• How to complete this task: The required output is the complete listing, copied word for word.

• Provided material:
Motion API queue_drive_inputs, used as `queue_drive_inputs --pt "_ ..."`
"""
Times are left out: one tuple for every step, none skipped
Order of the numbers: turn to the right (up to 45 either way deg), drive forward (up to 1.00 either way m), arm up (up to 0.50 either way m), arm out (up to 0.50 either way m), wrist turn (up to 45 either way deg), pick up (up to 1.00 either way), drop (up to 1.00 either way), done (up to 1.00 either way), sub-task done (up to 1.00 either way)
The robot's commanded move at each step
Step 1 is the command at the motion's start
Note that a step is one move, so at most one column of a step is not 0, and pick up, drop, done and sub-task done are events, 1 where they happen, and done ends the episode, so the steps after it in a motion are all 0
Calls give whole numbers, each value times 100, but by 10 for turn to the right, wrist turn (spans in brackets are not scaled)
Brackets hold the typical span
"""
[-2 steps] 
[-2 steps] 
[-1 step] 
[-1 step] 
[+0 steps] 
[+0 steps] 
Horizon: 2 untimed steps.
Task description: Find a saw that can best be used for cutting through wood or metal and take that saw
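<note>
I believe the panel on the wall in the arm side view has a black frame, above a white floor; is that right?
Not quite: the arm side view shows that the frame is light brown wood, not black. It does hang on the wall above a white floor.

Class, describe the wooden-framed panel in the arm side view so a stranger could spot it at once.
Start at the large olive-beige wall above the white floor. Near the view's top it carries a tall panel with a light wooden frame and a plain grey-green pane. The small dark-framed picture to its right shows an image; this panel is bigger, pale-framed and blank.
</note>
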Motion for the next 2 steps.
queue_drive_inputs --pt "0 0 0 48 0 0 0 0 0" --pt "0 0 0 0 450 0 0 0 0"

• Exercise result:
Motion API queue_drive_inputs, used as `queue_drive_inputs --pt "_ ..."`
"""
Times are left out: one tuple for every step, none skipped
Order of the numbers: turn to the right (up to 45 either way deg), drive forward (up to 1.00 either way m), arm up (up to 0.50 either way m), arm out (up to 0.50 either way m), wrist turn (up to 45 either way deg), pick up (up to 1.00 either way), drop (up to 1.00 either way), done (up to 1.00 either way), sub-task done (up to 1.00 either way)
The robot's commanded move at each step
Step 1 is the command at the motion's start
Note that a step is one move, so at most one column of a step is not 0, and pick up, drop, done and sub-task done are events, 1 where they happen, and done ends the episode, so the steps after it in a motion are all 0
Calls give whole numbers, each value times 100, but by 10 for turn to the right, wrist turn (spans in brackets are not scaled)
Brackets hold the typical span
"""
[-2 steps] 
[-2 steps] 
[-1 step] 
[-1 step] 
[+0 steps] 
[+0 steps] 
Horizon: 2 untimed steps.
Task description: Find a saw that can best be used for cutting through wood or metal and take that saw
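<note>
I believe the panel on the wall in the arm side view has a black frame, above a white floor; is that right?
Not quite: the arm side view shows that the frame is light brown wood, not black. It does hang on the wall above a white floor.

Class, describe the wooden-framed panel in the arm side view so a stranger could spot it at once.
Start at the large olive-beige wall above the white floor. Near the view's top it carries a tall panel with a light wooden frame and a plain grey-green pane. The small dark-framed picture to its right shows an image; this panel is bigger, pale-framed and blank.
</note>
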Motion for the next 2 steps.
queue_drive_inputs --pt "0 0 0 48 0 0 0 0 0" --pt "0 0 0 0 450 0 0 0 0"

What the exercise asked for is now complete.